The U.S. population officially hit 100 million in 1915. It hit 200 million in 1967. It is expected to hit 400 million in 2043.


Points of View

"A society needs to have a population that grows. Not one that is in a steady state. In this global economy ... population growth is important to maintain the youth and vitality of our labor force."

--William Frey, The Brookings Institution

***

"The world does not need more people, and the U.S. in my judgment does not need more people either. It certainly does not need 100 million more. What is the benefit in terms of quality of life? More cars? More congestion? More pollution?"

--Charles Westoff,
Office of Population Research
Princeton University

***

"Where do you go to be alone when there are 300 million people?"

--Carl Haub, Population Reference Bureau

***

"Immigration has been a boon to the American economy. Immigrants are ambitious, their children are successful in schools for the most part, and they've added flavor to American culture."

--Sam Preston,
University of Pennsylvania


Our View

"How will we house the next hundred million Americans? ... How will we educate and employ such a large number of people? How will we provide adequate health care when our population reaches 300 million?"

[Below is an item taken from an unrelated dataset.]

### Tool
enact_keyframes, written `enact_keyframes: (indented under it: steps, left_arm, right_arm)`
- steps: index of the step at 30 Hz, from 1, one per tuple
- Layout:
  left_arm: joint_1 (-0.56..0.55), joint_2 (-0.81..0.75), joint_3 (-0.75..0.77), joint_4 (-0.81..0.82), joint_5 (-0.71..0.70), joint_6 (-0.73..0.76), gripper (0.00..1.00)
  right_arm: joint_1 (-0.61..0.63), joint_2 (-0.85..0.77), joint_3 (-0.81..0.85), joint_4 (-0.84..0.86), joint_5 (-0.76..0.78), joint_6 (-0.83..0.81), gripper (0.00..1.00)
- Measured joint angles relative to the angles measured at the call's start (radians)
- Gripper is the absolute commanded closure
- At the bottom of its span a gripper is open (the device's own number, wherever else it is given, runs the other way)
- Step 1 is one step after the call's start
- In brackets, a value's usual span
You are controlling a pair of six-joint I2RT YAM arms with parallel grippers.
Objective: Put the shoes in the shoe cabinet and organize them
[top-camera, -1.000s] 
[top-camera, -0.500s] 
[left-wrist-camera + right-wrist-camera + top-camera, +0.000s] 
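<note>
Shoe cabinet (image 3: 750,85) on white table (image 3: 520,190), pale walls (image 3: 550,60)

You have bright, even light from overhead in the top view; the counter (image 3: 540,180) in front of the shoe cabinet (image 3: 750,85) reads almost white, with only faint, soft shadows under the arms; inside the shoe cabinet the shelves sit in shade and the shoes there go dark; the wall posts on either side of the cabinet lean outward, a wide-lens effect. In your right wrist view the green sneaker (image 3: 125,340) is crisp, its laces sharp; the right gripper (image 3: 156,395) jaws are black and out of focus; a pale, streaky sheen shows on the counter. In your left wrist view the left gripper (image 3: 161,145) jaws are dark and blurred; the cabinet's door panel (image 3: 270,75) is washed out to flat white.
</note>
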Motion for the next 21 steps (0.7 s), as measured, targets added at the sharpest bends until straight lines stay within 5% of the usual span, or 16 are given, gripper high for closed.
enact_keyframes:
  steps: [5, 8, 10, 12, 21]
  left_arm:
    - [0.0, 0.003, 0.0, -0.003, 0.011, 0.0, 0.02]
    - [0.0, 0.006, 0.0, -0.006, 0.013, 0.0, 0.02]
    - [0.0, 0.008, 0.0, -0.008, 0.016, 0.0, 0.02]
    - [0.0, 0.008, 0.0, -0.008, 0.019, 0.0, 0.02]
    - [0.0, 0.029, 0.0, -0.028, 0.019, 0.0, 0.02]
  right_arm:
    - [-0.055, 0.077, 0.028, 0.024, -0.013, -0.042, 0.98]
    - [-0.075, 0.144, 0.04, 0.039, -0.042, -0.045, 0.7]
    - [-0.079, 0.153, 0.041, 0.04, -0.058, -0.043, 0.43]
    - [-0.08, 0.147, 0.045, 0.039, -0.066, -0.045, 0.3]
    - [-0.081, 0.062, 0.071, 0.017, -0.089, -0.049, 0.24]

--President Richard Nixon, 1969

President Nixon didn't live to see his questions answered, but recently, the U.S. population surpassed the 300 million mark. And surprisingly, the 300 millionth American was not greeted with the same concern as the 200 millionth. Call it progress.

Around the time the country's population hit 200 million, biologist Paul Ehrlich compared "America's pride in her growing population ... to a cancer patient's pride in his expanding tumor," according to Time magazine. Stewart Udall, a former secretary of the interior, thought 100 million sounded like a better number than 200 million. Messrs. Ehrlich and Udall are still among our 300 million, but the population bomb they foresaw has conspicuously failed to explode.

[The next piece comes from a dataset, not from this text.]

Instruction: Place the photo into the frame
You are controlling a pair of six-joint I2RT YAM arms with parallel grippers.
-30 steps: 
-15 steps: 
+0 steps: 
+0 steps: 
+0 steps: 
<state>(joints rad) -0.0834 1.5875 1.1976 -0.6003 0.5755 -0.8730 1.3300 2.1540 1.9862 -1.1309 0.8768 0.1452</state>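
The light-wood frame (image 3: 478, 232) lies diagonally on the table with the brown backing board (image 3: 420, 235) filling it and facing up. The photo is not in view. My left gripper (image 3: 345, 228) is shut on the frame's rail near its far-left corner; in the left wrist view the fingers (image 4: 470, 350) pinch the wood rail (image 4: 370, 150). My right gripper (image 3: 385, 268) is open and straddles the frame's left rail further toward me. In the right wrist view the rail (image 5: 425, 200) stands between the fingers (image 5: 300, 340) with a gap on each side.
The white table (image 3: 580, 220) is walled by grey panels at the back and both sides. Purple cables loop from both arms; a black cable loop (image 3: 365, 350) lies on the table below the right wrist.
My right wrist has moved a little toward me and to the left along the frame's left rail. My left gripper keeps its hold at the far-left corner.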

In Japan and Western Europe, population decline has become the crisis of the moment. Birth rates in most Western European countries are now so low that governments are busily looking for ways to avoid a very different kind of demographic catastrophe. The problem posed by Europe's aging population is exacerbated by its reliance on young workers to support its public pension systems; America, with both a greater emphasis on wealth accumulation and a higher birth rate, is comparatively better off. Demographics and Social Security are on a collision course here as well, but Europe's difficulties in this regard make America seem fortunate by comparison.

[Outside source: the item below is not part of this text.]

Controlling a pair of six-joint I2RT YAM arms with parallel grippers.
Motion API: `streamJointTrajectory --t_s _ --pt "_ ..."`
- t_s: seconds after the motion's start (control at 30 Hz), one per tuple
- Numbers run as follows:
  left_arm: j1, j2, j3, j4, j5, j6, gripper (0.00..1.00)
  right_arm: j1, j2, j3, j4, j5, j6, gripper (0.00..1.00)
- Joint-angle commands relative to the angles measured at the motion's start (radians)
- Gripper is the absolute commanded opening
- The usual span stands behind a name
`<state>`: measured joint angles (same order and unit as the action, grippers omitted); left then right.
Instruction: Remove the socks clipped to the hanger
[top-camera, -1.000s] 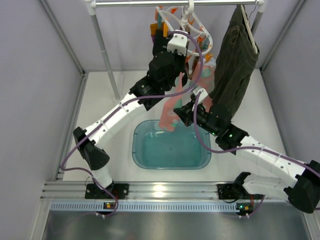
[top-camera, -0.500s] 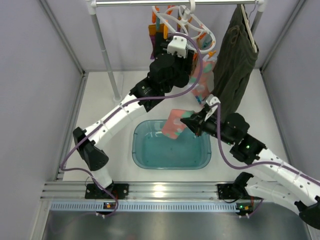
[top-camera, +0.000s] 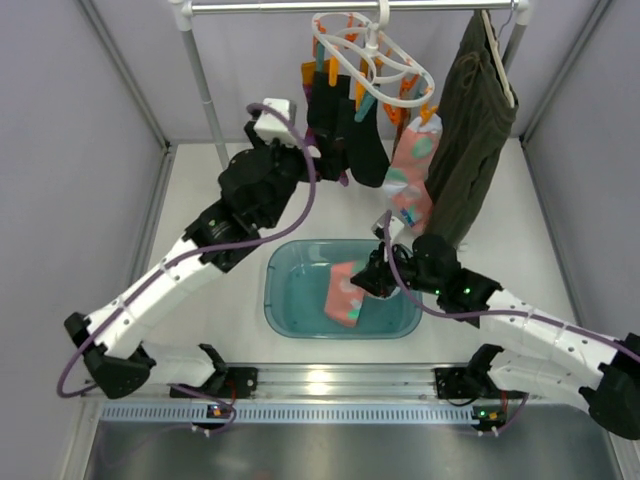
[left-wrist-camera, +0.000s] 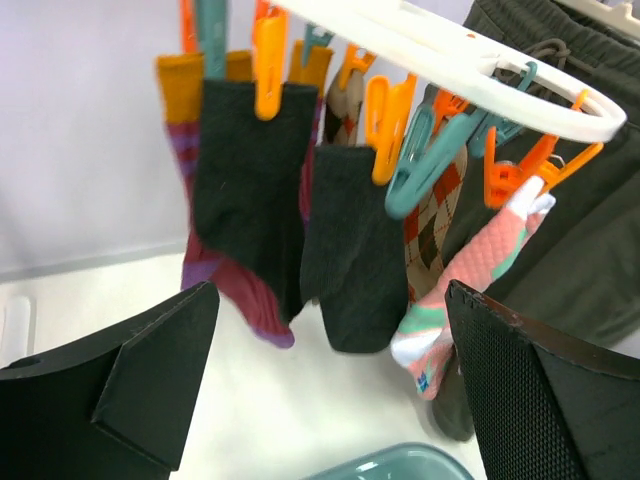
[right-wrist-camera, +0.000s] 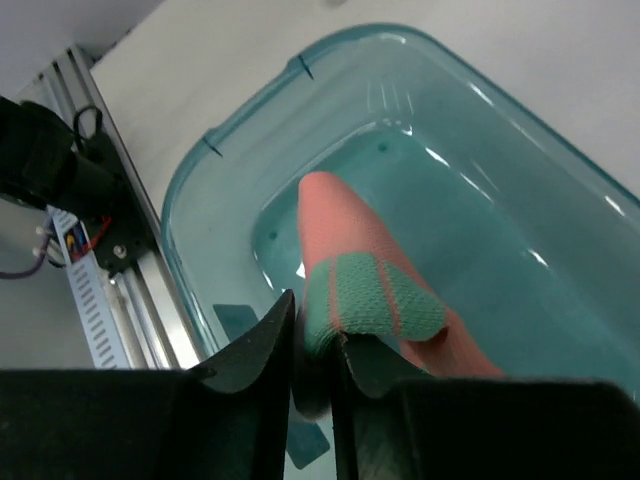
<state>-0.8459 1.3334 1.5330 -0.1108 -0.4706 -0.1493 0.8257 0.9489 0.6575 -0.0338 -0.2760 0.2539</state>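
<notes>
left gripper (left-wrist-camera: 330, 300) wide, facing hanger (left-wrist-camera: 450, 50) | right gripper (right-wrist-camera: 311, 342) pinching pink sock (right-wrist-camera: 350, 255) over bin (top-camera: 272, 300)

Bright, even light from above; shadows on the white bench (top-camera: 200, 190) are faint and soft; white glints streak the teal tub (right-wrist-camera: 480, 100) wall beyond the right jaws; glare sits on the metal rail (top-camera: 320, 380); both jaws loom dark and soft-edged; socks (left-wrist-camera: 250, 180) ahead of the left jaws read sharp; the pink sock (right-wrist-camera: 350, 240) pinched in the right jaws softens nearest them.
</notes>
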Motion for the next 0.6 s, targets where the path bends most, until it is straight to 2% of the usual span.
streamJointTrajectory --t_s 0.0,0.03,0.07,0.1,0.13,0.17,0.3,0.43,0.5,0.57 --pt "-0.001 -0.14 -0.111 0.031 -0.017 -0.079 0.99 0.03 0.042 -0.013 0.112 -0.034 0.074 0.2" --pt "-0.001 -0.166 -0.134 0.025 -0.022 -0.099 0.99 0.032 0.065 -0.012 0.112 -0.023 0.077 0.4" --pt "-0.001 -0.193 -0.184 0.007 -0.019 -0.11 0.99 0.03 0.068 -0.007 0.086 -0.006 0.081 0.55" --pt "-0.001 -0.241 -0.204 -0.004 -0.011 -0.117 0.99 0.03 0.067 0.005 0.071 0.012 0.079 0.78" --pt "-0.001 -0.269 -0.229 -0.015 -0.005 -0.134 0.99 0.032 0.044 0.011 0.052 0.052 0.074 0.86" --pt "-0.001 -0.317 -0.272 -0.03 0.019 -0.142 0.99 0.03 0.025 0.023 0.035 0.067 0.064 0.99" --pt "-0.001 -0.445 -0.382 -0.065 0.114 -0.179 0.98 0.029 -0.082 0.091 -0.118 0.187 0.01 0.99" --pt "-0.001 -0.564 -0.48 -0.069 0.237 -0.237 0.99 0.007 -0.127 0.172 -0.21 0.484 -0.053 1.0" --pt "-0.001 -0.597 -0.501 -0.09 0.286 -0.249 0.99 -0.043 -0.101 0.215 -0.213 0.521 -0.085 0.99" --pt "-0.001 -0.628 -0.514 -0.116 0.297 -0.253 0.98 -0.114 -0.07 0.238 -0.183 0.482 -0.093 0.99"
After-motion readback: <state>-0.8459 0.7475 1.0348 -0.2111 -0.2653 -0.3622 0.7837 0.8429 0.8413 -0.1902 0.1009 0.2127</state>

China, thanks to its draconian one-child policy, also faces a demographic challenge. Population-control measures have resulted in a shortage of women and girls, one of many unintended consequences of the population-control hysteria of the 1960s and 1970s.

The debate over population revolves around a single fundamental question: Are human beings a burden, or a resource? The former view is embodied by the Ehrlich and Nixon quotes above. More bodies mean more mouths to feed, house and provide for. At a certain point, in this perspective, you run out of stuff.

The latter view holds that people don't just consume things. They make them, too. More bodies mean more minds, more innovation, more dynamism and more progress. The history of the world as America went from 100 million or 200 million to 300 million lends a lot more support to the humans-as-resource view than the humans-as-burden view. In the middle of the last century, the fathers of the population-control school of thought warned that when world population reached seven billion, the "carrying capacity" of the planet would be reached. Mass starvation and political upheaval would result. Well, we're getting right up there, but the bread lines are getting shorter, not longer.

Simply put, the reason is prosperity. For decades, economic growth has easily outstripped population growth, giving the U.S., and much of the rest of the world, both more people and more prosperity. Meanwhile, the slowdown in population growth brings a whole new set of challenges. To meet them, America and the world will need more minds generating new ideas. Four hundred million, here we come.